The Early On program works with children ages three and under with developmental disabilities and other situations impacting their learning. The presentation included a video following service providers into three different homes working with babies and toddlers on physical and fine motor skills.

Director of Special Education (birth to three years) Emily Brewer said the need for their services is growing.

“We serve all of Ingham County, and we get a little over 1000 referrals every year. That’s been up. We’re actually experiencing about a 15% increase in the past four months, which we think is post-pandemic related,” Brewer said.

Early On is currently serving 548 families, which has increased from their usual yearly average of closer to 500. Their goal is to provide any service a child could need, which Director of Special Education (birth to three years) Michelle Sabo said specified includes a lot of different people.

“We supervise occupational therapists, physical therapists, speech therapists, special education teachers, early interventionists, school psychologists, social workers,” Sabo said.

“Developmental delays aren’t always isolated, so that way they can get support from anyone that they need to help with coaching strategies for their child.”

The services are free to families and funded partly through the Michigan Department of Education and through the Individuals with Disabilities Education Act. 

The family being by the child’s side through sessions is an important step in the Early On program for support after the professionals leave their house.

“The way we approach our services is to give the caregiver the tools so that they can do those things, day in and day out.

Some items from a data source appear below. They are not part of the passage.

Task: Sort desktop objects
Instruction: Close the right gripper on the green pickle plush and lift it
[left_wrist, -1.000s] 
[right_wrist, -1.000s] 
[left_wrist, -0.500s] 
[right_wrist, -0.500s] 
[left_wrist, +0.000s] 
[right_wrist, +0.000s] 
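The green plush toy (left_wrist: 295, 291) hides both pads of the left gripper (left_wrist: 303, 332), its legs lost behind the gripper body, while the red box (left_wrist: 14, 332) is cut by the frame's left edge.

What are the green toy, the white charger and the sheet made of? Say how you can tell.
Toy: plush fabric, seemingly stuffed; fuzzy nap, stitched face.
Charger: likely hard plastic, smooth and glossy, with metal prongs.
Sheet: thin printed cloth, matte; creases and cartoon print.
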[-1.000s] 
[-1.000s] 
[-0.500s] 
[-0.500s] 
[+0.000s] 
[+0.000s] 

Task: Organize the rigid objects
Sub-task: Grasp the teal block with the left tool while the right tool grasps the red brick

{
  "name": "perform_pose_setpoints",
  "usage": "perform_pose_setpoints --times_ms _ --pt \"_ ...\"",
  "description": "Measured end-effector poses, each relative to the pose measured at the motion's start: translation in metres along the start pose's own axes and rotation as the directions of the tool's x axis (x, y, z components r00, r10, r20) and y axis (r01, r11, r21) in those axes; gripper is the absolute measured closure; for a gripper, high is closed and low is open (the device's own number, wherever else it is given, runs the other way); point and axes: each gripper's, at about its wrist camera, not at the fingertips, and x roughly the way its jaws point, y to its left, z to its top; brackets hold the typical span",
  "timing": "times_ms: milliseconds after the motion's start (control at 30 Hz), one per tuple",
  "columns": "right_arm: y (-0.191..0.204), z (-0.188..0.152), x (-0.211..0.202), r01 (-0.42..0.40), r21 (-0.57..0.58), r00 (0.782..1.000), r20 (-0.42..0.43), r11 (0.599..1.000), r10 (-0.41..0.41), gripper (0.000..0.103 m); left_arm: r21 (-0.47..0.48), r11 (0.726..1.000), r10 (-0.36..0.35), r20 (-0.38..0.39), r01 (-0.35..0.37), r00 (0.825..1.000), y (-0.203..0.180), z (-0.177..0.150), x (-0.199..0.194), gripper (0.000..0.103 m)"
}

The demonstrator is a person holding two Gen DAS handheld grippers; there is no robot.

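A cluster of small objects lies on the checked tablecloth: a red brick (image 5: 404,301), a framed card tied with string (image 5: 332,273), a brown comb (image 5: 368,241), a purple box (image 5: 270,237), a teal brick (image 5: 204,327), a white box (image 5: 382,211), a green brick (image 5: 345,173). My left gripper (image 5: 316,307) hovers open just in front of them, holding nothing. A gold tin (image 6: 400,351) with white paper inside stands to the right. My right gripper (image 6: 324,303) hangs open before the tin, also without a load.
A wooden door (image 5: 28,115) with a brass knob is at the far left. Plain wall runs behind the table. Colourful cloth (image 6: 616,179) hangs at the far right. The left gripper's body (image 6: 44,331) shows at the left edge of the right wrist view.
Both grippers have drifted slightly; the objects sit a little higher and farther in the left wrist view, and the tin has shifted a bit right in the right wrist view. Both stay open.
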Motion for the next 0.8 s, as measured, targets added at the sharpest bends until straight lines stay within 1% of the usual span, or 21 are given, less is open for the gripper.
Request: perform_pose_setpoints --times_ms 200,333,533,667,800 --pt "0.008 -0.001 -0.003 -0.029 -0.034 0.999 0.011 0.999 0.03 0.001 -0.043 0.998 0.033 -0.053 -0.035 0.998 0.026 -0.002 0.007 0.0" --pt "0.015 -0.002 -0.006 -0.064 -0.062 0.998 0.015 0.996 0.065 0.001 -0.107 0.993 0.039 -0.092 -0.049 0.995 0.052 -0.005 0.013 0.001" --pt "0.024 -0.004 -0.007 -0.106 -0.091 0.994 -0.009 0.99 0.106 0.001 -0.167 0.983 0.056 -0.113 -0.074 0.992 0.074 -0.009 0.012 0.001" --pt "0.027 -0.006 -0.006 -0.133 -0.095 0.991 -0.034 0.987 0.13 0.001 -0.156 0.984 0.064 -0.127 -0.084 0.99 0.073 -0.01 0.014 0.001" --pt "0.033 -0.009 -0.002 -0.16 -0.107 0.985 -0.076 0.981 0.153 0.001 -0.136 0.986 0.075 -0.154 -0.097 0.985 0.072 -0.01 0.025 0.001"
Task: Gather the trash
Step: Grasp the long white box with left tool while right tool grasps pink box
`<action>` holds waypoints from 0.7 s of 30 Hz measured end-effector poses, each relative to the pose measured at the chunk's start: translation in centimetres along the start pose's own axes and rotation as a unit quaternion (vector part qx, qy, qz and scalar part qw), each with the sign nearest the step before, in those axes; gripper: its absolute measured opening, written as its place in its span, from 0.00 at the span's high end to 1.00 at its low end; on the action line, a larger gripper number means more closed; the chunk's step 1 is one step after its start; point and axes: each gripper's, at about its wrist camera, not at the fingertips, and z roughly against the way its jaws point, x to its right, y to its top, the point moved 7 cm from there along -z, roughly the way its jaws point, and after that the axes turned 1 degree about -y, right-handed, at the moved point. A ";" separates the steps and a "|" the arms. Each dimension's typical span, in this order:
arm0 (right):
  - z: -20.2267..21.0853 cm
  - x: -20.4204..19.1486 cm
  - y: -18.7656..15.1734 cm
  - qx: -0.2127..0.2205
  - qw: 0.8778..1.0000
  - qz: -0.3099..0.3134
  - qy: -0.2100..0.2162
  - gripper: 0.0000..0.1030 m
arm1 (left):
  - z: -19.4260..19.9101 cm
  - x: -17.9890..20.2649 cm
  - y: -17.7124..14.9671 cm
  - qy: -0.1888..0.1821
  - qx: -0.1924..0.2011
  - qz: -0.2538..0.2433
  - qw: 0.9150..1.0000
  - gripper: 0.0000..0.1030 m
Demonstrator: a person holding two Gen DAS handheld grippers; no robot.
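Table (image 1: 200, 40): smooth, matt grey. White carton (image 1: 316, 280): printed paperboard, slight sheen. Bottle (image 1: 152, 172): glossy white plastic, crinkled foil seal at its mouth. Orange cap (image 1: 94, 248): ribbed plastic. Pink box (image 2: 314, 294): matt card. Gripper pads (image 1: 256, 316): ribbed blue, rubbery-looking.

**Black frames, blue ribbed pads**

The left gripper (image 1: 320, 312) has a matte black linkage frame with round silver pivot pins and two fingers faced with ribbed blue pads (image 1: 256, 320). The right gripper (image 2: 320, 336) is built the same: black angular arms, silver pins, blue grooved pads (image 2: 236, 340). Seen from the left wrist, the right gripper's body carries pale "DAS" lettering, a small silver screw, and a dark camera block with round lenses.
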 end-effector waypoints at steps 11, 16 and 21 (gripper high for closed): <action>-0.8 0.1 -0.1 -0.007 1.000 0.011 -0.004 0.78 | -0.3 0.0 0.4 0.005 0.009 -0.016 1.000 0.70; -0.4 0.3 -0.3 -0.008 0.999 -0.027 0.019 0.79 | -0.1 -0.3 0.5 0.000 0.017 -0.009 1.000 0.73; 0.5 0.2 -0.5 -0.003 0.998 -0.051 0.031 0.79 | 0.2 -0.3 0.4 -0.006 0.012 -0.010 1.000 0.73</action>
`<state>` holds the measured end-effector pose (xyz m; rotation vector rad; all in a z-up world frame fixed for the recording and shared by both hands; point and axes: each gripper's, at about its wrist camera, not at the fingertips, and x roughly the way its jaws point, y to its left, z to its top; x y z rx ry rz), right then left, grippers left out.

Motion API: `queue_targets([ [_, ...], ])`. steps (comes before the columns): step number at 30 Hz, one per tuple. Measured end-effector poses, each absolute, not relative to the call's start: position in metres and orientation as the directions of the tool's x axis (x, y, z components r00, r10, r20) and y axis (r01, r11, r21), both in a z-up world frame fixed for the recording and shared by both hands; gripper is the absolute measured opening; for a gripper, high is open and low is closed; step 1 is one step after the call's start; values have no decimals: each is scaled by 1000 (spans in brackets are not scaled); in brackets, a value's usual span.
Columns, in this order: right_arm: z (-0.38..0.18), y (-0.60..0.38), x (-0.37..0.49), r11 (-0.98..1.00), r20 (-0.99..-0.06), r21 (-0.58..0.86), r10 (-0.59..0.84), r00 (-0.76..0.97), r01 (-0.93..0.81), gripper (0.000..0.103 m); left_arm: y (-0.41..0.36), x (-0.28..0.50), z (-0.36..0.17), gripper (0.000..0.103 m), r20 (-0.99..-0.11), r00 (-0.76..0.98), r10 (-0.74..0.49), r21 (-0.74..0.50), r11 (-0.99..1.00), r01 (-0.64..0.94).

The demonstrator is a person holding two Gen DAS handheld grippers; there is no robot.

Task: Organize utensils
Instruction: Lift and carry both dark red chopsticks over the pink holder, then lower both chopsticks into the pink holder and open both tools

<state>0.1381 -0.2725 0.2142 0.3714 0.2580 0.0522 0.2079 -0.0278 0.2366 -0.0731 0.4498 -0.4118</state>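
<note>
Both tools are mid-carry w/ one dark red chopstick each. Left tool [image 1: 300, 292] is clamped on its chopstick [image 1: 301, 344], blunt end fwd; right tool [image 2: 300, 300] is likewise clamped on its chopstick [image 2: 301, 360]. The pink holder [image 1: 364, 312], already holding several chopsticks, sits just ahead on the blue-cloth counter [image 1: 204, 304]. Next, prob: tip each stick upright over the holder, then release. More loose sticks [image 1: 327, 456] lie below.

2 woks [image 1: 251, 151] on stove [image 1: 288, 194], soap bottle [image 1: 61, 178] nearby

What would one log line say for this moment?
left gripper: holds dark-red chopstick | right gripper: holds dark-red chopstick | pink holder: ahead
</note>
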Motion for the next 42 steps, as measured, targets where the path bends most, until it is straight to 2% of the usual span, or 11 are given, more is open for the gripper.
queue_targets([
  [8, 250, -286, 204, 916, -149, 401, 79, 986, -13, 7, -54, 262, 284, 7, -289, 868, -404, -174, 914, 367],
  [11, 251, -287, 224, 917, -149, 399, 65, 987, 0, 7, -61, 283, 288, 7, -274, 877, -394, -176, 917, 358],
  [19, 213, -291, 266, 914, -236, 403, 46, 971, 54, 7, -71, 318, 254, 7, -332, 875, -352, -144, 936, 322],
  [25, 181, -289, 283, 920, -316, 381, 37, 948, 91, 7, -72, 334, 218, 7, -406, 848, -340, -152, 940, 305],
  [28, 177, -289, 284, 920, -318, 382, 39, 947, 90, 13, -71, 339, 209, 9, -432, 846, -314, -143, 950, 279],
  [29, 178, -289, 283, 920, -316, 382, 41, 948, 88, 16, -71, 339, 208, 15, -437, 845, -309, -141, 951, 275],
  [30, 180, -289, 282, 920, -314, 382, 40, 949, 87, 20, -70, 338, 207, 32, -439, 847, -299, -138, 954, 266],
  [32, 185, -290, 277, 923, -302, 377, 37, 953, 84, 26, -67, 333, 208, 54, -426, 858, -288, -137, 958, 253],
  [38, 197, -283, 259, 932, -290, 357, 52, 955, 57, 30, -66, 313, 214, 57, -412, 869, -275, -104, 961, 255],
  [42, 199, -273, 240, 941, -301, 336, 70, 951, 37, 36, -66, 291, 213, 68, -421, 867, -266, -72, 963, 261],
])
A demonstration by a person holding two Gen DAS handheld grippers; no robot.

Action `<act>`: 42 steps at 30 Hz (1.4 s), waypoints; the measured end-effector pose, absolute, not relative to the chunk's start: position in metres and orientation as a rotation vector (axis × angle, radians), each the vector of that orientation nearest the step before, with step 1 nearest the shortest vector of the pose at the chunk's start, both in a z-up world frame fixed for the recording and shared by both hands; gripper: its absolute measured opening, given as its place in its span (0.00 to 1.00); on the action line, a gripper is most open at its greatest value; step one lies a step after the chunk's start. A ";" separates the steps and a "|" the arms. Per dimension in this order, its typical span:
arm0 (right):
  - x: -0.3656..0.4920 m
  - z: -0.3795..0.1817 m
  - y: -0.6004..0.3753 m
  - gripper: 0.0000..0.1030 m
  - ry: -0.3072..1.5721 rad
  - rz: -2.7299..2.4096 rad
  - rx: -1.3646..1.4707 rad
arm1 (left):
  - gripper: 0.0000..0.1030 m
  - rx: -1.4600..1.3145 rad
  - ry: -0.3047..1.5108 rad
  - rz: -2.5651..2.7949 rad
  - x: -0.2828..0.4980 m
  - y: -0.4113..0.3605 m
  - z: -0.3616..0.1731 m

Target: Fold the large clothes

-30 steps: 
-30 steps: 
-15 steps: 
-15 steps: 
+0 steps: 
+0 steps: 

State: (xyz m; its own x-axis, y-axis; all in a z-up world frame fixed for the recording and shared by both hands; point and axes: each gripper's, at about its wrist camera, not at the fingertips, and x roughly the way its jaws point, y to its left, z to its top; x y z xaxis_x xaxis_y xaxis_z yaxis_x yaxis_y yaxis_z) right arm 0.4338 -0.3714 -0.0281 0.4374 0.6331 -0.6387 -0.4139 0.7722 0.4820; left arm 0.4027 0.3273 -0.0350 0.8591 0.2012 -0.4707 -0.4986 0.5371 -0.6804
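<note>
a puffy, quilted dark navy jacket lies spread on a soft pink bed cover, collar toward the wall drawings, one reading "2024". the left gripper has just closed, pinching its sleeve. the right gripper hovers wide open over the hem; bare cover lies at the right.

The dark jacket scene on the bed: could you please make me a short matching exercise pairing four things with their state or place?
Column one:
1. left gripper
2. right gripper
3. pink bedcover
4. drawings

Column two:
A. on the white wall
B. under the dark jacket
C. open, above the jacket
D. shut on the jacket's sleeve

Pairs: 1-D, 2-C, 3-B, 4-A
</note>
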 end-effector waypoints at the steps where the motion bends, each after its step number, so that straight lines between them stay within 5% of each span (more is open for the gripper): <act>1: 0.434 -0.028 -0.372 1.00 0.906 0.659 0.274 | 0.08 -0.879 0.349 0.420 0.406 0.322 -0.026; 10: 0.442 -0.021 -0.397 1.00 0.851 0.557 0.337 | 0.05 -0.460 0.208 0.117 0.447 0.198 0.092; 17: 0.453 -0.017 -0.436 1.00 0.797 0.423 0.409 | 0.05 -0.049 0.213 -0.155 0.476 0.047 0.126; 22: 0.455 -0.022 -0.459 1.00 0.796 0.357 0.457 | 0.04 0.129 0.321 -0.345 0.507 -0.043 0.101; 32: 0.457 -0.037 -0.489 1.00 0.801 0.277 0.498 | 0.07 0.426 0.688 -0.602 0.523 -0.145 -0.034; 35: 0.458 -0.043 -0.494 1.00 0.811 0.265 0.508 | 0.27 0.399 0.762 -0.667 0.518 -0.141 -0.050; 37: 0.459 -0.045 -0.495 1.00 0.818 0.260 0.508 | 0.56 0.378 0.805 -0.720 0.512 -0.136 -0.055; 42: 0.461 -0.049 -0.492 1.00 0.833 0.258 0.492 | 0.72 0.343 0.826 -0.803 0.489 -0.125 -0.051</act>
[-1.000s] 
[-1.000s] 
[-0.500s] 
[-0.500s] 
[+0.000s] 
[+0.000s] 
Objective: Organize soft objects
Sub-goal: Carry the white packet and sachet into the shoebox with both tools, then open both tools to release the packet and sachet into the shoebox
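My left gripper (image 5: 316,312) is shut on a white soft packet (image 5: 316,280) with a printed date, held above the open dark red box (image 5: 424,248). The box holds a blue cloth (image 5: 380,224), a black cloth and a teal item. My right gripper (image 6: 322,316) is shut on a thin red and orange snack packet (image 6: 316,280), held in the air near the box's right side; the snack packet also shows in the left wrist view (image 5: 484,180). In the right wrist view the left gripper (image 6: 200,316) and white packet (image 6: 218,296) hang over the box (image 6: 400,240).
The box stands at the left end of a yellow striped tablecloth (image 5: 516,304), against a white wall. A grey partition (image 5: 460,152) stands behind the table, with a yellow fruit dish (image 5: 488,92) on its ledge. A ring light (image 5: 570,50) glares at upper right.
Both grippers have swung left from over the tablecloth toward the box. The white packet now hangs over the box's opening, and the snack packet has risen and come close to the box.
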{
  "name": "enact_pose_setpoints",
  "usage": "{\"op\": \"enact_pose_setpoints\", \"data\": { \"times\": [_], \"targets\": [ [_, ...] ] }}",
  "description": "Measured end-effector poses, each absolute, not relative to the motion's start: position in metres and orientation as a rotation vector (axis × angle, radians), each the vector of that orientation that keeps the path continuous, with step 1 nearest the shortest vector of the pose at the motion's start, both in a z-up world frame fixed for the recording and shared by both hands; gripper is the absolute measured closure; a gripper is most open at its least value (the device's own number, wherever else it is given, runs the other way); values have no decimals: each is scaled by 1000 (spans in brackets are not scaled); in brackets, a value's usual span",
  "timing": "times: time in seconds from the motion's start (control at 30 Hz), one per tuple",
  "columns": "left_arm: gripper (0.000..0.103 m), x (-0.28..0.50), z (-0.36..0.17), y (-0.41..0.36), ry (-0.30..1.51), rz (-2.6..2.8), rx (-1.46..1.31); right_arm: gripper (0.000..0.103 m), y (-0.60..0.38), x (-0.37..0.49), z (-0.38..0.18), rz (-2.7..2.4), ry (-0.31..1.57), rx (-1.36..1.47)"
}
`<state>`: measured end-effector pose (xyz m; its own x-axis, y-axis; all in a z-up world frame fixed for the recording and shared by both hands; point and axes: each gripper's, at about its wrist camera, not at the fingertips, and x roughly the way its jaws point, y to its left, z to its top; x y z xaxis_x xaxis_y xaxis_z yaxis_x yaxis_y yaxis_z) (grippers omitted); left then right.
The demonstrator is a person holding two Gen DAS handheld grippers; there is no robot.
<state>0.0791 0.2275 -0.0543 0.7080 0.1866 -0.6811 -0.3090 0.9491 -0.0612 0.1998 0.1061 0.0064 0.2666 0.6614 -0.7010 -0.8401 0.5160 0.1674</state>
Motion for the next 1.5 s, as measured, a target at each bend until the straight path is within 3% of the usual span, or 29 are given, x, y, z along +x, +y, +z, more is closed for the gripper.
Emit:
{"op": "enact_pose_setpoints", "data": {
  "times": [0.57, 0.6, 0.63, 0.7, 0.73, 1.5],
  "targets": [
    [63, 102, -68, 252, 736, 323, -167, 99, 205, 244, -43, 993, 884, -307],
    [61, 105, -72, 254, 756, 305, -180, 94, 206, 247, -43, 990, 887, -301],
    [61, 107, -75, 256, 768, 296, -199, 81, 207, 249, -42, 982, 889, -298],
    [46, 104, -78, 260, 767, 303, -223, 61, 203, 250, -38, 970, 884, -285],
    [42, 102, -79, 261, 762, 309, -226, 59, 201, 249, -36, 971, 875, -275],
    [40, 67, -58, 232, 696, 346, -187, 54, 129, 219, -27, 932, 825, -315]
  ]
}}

Because one thing that we know is if we come in for an hour a week, it’s not going to help the child much at all,” Brewer said, “But if the family learns the strategies, and they do it every day, several times a day, that’s what’s going to make the child develop and catch up.”

The birth-to-three range holds significance as well. Sabo said that 90% of brain development happens before the age of five, so improving behaviors early is important.

“If we can intervene early and give the families the strategies, it will help reduce costs as they go through their education,” Brewer said. “Our goal is that they won’t need the extra support, or they’ll need much less extra support because we’ve intervened when their brain is so actively growing.”